Emit all the data exactly as provided.

** GIVEN MATERIAL **

.....

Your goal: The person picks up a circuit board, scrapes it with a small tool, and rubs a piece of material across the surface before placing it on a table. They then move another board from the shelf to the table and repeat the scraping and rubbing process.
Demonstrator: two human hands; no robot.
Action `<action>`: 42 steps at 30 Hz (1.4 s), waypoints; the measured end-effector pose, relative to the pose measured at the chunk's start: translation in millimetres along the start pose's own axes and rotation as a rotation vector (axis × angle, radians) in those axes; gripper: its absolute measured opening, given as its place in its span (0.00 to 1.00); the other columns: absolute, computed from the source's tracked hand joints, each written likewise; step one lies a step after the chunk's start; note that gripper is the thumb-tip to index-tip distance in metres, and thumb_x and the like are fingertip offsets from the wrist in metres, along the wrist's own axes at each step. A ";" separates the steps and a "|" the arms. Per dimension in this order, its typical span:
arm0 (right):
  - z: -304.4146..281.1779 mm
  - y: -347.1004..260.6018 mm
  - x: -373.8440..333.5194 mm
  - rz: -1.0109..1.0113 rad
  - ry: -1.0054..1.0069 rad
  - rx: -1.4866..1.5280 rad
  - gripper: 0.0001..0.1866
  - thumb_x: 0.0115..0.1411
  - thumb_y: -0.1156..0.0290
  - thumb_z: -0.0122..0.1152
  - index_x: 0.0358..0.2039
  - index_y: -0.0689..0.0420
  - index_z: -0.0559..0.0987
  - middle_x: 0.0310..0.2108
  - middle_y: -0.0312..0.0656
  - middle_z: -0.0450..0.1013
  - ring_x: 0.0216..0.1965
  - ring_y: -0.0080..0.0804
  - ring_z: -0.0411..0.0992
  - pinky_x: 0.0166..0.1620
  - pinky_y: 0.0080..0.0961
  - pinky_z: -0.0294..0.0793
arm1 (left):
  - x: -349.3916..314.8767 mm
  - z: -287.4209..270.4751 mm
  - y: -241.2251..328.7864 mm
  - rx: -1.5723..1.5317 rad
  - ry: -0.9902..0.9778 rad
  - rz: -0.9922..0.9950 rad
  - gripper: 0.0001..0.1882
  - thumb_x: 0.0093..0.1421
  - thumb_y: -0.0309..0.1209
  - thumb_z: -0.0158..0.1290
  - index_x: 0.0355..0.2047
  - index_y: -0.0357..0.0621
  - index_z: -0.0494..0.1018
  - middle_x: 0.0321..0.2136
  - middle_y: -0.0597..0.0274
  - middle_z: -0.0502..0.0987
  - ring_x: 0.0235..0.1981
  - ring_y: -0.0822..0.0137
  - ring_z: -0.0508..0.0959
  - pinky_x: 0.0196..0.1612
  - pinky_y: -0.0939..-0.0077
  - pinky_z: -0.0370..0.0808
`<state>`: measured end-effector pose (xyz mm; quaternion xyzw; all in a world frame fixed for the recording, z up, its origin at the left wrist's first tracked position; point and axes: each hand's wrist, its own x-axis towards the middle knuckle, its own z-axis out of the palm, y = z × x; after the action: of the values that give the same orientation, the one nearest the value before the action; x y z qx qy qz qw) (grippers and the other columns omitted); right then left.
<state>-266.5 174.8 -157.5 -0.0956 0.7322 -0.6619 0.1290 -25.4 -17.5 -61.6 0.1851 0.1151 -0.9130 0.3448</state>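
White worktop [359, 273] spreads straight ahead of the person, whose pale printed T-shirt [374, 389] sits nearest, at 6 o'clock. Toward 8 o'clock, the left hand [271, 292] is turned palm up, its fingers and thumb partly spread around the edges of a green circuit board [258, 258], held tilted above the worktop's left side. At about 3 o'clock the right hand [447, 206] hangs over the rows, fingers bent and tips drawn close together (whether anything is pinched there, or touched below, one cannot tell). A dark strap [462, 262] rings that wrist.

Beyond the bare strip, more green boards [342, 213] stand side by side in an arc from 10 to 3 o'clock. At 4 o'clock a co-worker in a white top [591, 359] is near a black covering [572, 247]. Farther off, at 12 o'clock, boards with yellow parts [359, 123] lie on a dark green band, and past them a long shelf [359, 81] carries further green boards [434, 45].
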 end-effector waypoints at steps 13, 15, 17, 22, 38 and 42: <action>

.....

** ANSWER SECTION **
Your goal: The person picks up a circuit board, scrapes it with a small tool, and rubs a piece of material across the surface before placing it on a table. They then move another board from the shelf to the table and repeat the scraping and rubbing process.
Demonstrator: two human hands; no robot.
Action `<action>`: 42 steps at 30 Hz (1.4 s), waypoints; the measured end-effector pose, relative to the pose measured at the chunk's start: translation in millimetres along the start pose's own axes and rotation as a rotation vector (axis × angle, radians) in those axes; gripper: its absolute measured opening, given as its place in its span (0.00 to 1.00); the other columns: absolute, computed from the source's tracked hand joints, each written likewise; step one lies a step after the chunk's start; note that gripper is the thumb-tip to index-tip distance in metres, and thumb_x and the like are fingertip offsets from the wrist in metres, along the wrist's own axes at each step. A ";" separates the steps and a "|" the arms. Per dimension in this order, its typical span:
arm0 (right):
  - z: -304.4146..281.1779 mm
  - y: -347.1004..260.6018 mm
  - x: -373.8440..333.5194 mm
  - rz: -1.0109..1.0113 rad
  - ry: -1.0054..1.0069 rad
  - rx: -1.4866..1.5280 rad
  - gripper: 0.0001..0.1866
  - thumb_x: 0.0115..0.1411
  - thumb_y: -0.1156..0.0290
  - thumb_z: -0.0122..0.1152
  - index_x: 0.0358..0.2039
  - index_y: -0.0689..0.0420
  - index_z: -0.0559..0.0987
  - middle_x: 0.0310..0.2108
  - middle_y: -0.0312..0.0656
  - middle_z: -0.0450..0.1013
  - ring_x: 0.0216..0.1965
  - ring_y: -0.0080..0.0804
  - ring_z: -0.0411..0.0992
  - pinky_x: 0.0166..0.1620
  - pinky_y: 0.0080..0.0961
  - pinky_z: -0.0294..0.0793
arm1 (left):
  - x: -349.3916..314.8767 mm
  - z: -287.4209..270.4751 mm
  - y: -241.2251..328.7864 mm
  - rx: -1.5723..1.5317 rad
  - ry: -0.9902..0.9778 rad
  - rz: -0.9922..0.9950 rad
  - gripper: 0.0001..0.1882
  - thumb_x: 0.0093..0.1421
  - thumb_y: -0.0309..0.1209
  - thumb_z: -0.0158..0.1290
  - index_x: 0.0355..0.2047
  - index_y: -0.0357..0.0621
  - index_z: -0.0494..0.1018
  - middle_x: 0.0321..0.2136
  - middle_y: -0.0597..0.0274
  - middle_z: -0.0502..0.0987
  - ring_x: 0.0235..0.1981
  - ring_y: -0.0822..0.0137
  - ring_z: -0.0508..0.0959
  - pinky_x: 0.0196..0.1612
  - pinky_y: -0.0939..-0.0077
  - pinky_z: -0.0370..0.0808
`<state>`: measured end-effector pose (xyz mm; quaternion xyzw; all in a world frame fixed for the recording, z up, its origin at the left wrist's first tracked position; point and axes: each hand's wrist, its own x-axis towards the middle knuckle, its own z-axis out of the palm, y = z × x; after the action: of the values that give the same orientation, the one nearest the value before the action; x y z qx qy qz qw) (grippers and the other columns omitted); right then left.
<state>-266.5 174.8 -157.5 -0.0956 0.7322 -0.6619 0.1290 -25.4 -17.5 -61.6 0.1851 0.1151 -0.9130 0.3448</state>
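White worktop [359, 273] spreads straight ahead of the person, whose pale printed T-shirt [374, 389] sits nearest, at 6 o'clock. Toward 8 o'clock, the left hand [271, 292] is turned palm up, its fingers and thumb partly spread around the edges of a green circuit board [258, 258], held tilted above the worktop's left side. At about 3 o'clock the right hand [447, 206] hangs over the rows, fingers bent and tips drawn close together (whether anything is pinched there, or touched below, one cannot tell). A dark strap [462, 262] rings that wrist.

Beyond the bare strip, more green boards [342, 213] stand side by side in an arc from 10 to 3 o'clock. At 4 o'clock a co-worker in a white top [591, 359] is near a black covering [572, 247]. Farther off, at 12 o'clock, boards with yellow parts [359, 123] lie on a dark green band, and past them a long shelf [359, 81] carries further green boards [434, 45].
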 end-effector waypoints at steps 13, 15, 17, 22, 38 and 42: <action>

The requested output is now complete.